The EPA decision is now open to appeal for a two-week period.

The Minerals Council of Australia has welcomed the progress made by Toro Energy, as well as Cameco Australia and Vimy Resources in moving their projects through the WA EPA environmental review process and achieving objective assessments of their uranium projects.

Daniel Zavattiero, Executive Director – Uranium, said it is “pleasing to see independent, science-based analysis of uranium projects and their environmental impact”.

“These reviews come after the comprehensive report in May of the South Australian Nuclear Fuel Cycle Royal Commission which outlined how South Australia could safely increase its participation in nuclear industries,” Mr Zavattiero said.

“It is significant that scientifically-based assessments of Vimy Resources’ Mulga Rocks project and Toro Energy’s Wiluna Stage II project have seen both recommended for approval by the WA EPA.

“In a third project – Cameco Australia’s Yeelirrie project – the EPA flagged a concern around subterranean fauna completely unrelated to the production and handling of uranium per se or radiation management.  It found that eight of the nine key environmental factors at Yeelirrie can be managed to meet the EPA’s objectives.

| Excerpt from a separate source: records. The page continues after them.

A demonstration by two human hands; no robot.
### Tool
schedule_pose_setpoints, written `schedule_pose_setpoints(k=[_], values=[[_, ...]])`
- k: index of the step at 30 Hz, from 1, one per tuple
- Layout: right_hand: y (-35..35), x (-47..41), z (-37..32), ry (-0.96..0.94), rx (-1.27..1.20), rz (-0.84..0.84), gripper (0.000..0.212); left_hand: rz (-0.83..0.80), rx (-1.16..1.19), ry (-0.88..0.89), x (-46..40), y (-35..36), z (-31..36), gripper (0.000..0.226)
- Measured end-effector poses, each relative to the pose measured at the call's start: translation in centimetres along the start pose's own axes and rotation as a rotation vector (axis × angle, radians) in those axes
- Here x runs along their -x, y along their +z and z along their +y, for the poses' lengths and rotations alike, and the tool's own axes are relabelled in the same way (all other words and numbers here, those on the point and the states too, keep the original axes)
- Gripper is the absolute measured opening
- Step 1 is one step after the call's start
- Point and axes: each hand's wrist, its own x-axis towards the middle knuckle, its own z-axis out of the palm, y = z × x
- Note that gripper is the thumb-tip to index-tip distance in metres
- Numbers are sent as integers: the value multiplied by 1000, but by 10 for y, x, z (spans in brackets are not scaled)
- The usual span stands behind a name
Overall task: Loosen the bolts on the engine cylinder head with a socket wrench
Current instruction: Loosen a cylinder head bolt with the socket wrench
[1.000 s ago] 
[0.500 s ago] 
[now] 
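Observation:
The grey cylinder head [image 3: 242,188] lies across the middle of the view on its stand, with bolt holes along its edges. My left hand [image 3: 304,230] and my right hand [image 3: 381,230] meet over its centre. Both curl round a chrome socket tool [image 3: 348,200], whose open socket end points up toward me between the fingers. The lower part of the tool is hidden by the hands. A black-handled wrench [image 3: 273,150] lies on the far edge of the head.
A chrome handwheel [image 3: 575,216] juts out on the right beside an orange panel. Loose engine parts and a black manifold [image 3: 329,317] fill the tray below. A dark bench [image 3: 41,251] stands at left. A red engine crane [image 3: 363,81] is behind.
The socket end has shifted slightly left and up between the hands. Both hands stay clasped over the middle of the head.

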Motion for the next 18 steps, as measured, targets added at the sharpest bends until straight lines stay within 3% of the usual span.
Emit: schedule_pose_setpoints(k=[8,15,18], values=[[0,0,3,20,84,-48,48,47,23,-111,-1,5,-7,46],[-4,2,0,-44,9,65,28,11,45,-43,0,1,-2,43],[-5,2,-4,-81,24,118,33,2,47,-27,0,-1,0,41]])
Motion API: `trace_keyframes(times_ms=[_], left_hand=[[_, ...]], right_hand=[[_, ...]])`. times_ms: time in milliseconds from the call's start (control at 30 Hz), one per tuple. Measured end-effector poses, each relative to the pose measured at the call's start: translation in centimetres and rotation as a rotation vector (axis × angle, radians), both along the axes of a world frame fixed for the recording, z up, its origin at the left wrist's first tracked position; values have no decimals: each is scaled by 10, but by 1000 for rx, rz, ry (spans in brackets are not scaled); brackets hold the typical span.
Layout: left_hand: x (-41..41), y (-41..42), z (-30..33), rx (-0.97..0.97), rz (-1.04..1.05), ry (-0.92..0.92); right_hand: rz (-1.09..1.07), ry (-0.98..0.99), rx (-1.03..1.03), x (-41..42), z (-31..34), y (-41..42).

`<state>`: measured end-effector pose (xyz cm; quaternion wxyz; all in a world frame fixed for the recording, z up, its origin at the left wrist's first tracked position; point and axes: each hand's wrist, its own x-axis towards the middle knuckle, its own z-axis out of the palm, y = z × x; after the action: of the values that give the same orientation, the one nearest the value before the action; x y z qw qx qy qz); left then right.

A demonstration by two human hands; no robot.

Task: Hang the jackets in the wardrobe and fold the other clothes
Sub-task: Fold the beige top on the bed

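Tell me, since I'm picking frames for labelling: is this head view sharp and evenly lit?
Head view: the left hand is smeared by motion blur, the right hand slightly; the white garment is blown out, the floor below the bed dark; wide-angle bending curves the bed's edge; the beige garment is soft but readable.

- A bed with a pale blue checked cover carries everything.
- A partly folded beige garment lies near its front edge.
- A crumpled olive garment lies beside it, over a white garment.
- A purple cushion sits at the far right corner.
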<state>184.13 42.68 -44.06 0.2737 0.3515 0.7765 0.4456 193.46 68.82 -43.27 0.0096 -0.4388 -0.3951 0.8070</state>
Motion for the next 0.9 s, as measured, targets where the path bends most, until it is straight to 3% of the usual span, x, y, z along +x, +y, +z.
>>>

“On one factor, subterranean fauna, the EPA was not satisfied with what was proposed. EPA Chairman Tom Hatton confirmed that the EPA’s recommendation ‘… had nothing to do with uranium or radiation’.

“Cameco Australia believes that with further sampling and research, subterranean fauna can be appropriately managed at Yeelirrie and they will work with government agencies and stakeholders to find a way forward.”

Mr Zavattiero said the EPA’s findings on these three uranium projects show that the bans on uranium mining in Queensland, NSW and Victoria are “out-dated” and “not justified”.

“Uranium can be mined, transported and exported in an environmentally safe manner,” he said.